» Work item
Write all of the entries out again exactly, but not the images.

###

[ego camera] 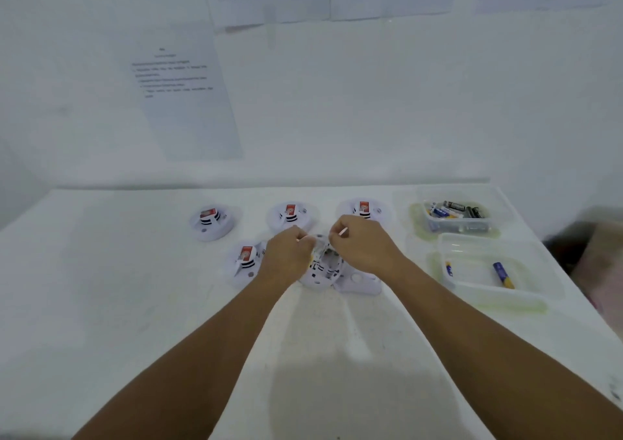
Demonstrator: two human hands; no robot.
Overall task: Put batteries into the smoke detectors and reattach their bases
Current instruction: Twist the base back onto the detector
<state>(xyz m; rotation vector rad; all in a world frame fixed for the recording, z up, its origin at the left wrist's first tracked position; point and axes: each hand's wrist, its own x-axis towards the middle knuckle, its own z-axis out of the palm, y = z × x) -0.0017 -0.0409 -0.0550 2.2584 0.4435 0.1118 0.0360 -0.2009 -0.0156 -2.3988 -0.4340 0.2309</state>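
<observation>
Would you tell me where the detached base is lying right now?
In the head view, the detached base lies on the table, just right of the open detector, under the right hand's wrist.

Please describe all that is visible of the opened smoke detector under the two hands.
The open detector is a round white plastic shell lying on the white table, its inner side up, showing small dark parts inside. It sits in the front row, right of a closed detector. Its detached base, also white, lies against its right edge. The left hand and right hand both hold its far rim with curled fingers, hiding that part. Whether batteries are inside cannot be told.
</observation>
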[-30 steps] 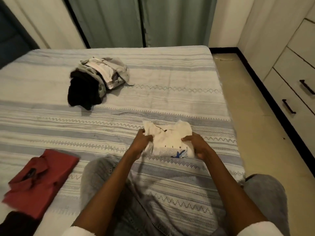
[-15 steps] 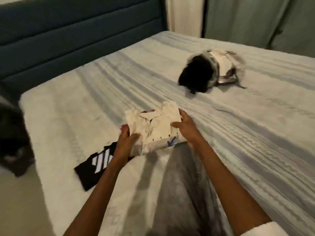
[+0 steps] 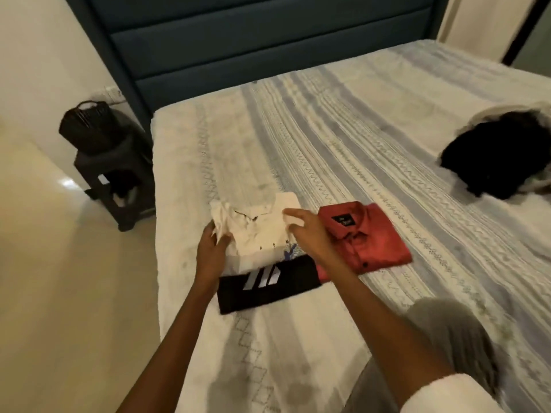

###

» Exercise result
[ego camera] 
Demonstrator: two human hands; no robot.
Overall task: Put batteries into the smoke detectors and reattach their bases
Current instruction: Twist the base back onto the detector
<state>(xyz m; rotation vector rad; all in a world frame fixed for the recording, z up, its origin at the left wrist's first tracked position; point and axes: each hand's wrist, its own x-axis towards the middle knuckle, its own z-axis out of the palm, y = z × x) -0.0017 -0.0409 -0.0550 2.2584 0.4435 0.1118 0.0360 -0.2009 -0.0156 -2.3988 -0.4340 0.2309</state>
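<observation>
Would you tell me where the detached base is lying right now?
In the head view, the detached base lies on the table, just right of the open detector, under the right hand's wrist.

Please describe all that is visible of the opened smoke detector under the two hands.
The open detector is a round white plastic shell lying on the white table, its inner side up, showing small dark parts inside. It sits in the front row, right of a closed detector. Its detached base, also white, lies against its right edge. The left hand and right hand both hold its far rim with curled fingers, hiding that part. Whether batteries are inside cannot be told.
</observation>
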[-30 steps] 
[-15 steps] 
[+0 steps] 

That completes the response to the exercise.